The woman flinched, raised her head. Her body looked as if it had been drawn in to make a smaller target, the hands locked together in her lap, the tiny feet crossed at the ankles and tucked under the chair. She had a pink, heart-shaped face that just missed being pretty. Her brown curly hair featured a few streaks of a lighter shade, and was pulled back and corralled by a red scrunchie. Her eyes were dry, her cheeks unmarked by tears, but there was a strained and anxious look to her, a sense that she was readying herself for the next blow.

“Yes?”

“Sorry for your loss, Mrs. Hackel,” Harrison said. “I'm Pam Harrison. Raythune County Sheriff. And this is Belfa Elkins—our prosecuting attorney.”

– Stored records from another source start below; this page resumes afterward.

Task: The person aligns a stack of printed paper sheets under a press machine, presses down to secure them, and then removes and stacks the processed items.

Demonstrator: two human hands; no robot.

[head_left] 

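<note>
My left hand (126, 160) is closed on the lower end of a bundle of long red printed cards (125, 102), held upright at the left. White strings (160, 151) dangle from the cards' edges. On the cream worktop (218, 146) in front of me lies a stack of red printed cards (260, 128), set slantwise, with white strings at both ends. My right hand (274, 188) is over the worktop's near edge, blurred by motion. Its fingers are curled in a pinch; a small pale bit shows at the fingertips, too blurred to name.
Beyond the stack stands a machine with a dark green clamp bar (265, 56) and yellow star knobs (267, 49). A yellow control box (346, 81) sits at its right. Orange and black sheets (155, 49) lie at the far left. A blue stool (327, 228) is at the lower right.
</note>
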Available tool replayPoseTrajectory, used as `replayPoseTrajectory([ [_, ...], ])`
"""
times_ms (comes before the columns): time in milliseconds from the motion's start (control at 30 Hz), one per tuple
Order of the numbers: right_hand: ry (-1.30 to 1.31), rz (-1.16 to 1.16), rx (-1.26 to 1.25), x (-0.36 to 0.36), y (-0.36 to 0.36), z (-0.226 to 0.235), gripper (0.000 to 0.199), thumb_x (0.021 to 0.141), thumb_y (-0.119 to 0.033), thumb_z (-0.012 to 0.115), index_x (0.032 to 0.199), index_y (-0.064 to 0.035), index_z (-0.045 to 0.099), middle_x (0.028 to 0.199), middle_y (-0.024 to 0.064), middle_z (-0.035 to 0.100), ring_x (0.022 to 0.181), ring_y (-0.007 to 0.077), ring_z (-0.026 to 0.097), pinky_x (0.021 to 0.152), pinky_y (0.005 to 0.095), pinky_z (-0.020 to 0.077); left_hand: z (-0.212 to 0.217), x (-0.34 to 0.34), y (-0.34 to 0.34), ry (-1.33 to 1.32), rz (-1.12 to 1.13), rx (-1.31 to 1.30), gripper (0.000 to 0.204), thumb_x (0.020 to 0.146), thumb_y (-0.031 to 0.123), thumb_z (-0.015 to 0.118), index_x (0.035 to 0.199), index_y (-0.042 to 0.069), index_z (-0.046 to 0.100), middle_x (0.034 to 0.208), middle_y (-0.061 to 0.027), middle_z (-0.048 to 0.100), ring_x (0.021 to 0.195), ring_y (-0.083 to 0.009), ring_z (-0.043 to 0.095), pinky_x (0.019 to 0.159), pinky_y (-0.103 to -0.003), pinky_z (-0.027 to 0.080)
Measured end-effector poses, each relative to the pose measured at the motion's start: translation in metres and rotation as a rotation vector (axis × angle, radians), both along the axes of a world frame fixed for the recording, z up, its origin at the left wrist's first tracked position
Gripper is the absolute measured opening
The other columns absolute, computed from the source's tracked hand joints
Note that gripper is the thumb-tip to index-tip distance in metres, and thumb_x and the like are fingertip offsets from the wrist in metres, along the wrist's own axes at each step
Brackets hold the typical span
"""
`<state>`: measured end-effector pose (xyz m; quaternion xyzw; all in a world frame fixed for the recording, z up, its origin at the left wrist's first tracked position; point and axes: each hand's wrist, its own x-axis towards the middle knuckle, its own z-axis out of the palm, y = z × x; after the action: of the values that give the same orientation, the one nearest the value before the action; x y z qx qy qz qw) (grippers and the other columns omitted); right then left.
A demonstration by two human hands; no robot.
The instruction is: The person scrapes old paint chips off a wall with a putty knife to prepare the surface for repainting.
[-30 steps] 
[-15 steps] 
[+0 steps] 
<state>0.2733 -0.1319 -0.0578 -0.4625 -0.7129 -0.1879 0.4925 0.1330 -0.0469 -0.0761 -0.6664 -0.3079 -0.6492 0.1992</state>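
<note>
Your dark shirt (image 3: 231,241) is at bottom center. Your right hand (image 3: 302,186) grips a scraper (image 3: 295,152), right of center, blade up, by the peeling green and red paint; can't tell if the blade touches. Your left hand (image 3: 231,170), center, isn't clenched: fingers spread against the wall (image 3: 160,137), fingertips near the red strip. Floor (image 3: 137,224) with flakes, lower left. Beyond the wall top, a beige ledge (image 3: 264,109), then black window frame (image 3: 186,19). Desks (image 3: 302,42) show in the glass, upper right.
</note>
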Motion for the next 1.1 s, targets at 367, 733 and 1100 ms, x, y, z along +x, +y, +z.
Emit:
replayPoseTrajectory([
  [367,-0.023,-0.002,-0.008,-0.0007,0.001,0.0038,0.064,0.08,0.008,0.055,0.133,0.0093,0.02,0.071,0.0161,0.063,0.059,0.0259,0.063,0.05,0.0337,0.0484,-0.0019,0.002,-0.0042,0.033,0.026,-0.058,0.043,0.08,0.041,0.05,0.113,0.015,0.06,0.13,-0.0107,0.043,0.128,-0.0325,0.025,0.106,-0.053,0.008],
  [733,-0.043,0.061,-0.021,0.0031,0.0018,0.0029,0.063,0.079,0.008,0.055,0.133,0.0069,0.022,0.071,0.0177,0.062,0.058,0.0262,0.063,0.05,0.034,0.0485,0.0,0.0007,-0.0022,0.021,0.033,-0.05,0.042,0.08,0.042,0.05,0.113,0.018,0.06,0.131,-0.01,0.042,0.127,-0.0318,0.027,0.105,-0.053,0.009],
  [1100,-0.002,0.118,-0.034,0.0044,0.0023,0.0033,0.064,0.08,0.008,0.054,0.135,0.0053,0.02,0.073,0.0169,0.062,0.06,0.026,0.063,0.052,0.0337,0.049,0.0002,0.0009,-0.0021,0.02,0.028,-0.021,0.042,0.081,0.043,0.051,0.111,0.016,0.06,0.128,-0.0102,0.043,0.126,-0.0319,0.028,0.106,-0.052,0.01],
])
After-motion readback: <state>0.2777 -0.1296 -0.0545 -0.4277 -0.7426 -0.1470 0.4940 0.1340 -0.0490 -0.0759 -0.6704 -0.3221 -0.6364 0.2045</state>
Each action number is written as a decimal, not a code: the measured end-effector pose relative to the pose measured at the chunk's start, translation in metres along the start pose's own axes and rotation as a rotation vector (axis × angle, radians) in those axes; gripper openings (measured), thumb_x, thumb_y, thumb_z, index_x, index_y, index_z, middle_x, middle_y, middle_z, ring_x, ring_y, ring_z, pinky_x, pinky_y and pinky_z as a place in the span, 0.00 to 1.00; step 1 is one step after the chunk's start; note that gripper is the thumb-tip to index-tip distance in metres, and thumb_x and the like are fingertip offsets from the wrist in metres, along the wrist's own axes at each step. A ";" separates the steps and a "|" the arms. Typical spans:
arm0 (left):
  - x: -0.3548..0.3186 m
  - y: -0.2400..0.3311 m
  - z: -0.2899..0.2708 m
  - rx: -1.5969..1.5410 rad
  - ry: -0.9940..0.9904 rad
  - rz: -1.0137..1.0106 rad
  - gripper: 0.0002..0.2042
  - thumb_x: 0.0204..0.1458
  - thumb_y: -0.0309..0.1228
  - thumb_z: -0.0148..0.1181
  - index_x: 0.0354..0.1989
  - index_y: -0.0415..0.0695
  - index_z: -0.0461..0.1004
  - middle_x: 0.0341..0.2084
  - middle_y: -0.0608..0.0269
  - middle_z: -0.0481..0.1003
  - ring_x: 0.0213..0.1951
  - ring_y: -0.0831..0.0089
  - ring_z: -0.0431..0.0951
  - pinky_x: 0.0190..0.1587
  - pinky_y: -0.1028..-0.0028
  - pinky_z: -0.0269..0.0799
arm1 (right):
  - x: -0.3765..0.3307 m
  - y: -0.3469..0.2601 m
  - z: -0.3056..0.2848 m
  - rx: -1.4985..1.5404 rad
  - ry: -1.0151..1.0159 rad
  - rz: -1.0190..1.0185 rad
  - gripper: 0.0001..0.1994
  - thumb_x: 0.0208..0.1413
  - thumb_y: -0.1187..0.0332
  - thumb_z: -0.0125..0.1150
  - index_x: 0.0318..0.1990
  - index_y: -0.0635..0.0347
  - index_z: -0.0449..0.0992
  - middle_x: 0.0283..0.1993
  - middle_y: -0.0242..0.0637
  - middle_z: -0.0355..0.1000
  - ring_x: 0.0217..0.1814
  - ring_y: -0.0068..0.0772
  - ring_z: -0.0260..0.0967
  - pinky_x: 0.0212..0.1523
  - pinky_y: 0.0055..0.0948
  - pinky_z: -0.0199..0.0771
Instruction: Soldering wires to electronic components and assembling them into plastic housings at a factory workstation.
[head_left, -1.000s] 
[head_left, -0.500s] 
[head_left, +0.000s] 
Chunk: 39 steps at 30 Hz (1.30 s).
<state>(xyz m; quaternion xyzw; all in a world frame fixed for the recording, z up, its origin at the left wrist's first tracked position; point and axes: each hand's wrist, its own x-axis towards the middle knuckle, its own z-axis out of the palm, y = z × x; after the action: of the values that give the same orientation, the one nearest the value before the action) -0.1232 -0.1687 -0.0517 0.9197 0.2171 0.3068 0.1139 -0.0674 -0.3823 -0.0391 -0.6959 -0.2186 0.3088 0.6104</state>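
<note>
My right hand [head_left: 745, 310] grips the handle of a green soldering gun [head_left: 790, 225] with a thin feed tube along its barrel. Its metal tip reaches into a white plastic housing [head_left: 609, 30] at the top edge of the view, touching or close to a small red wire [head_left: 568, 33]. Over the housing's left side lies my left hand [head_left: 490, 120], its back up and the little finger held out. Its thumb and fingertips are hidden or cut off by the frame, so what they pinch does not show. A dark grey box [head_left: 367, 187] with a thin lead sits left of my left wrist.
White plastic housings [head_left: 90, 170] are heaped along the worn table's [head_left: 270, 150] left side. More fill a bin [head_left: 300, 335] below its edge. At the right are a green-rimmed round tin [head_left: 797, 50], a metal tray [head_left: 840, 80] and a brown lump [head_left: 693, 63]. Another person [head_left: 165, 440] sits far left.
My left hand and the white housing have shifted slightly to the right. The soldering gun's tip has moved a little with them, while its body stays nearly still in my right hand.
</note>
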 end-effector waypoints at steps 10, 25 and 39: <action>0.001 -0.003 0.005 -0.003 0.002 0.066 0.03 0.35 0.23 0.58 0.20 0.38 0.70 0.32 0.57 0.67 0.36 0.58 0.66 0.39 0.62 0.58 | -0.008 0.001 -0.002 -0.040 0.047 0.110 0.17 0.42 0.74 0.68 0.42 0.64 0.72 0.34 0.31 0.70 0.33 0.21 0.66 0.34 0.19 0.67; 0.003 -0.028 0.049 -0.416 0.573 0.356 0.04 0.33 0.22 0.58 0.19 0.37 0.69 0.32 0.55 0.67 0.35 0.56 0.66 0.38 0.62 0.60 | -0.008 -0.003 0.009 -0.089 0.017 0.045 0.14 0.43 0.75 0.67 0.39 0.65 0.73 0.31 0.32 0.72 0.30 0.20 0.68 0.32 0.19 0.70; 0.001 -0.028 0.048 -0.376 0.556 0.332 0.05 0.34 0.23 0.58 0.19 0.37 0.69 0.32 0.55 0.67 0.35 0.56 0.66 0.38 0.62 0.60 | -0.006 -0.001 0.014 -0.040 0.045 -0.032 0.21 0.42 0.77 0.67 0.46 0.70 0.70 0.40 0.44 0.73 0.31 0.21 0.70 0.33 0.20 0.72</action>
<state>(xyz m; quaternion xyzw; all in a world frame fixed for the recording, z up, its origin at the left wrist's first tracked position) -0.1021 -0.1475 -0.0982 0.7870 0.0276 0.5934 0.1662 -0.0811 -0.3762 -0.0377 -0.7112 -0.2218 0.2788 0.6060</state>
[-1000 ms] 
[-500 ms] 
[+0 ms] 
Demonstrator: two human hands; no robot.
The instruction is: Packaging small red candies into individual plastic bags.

“Thank you.” She blinked at them, as if uncertain about what was expected of her. “I got a call and drove right over. I came to the front door and I just—I pounded and pounded. It was dark and—and I thought there might be nobody here, nobody to talk to me, to tell me what happened. Then the deputy came and he told me to wait here. I didn't know—I wasn't sure—” She shook her head. Her eyes made a quick assessment of her surroundings. The courthouse corridors were long and dark, looking as if they led to places nobody wanted to go. “Ed—is he—?”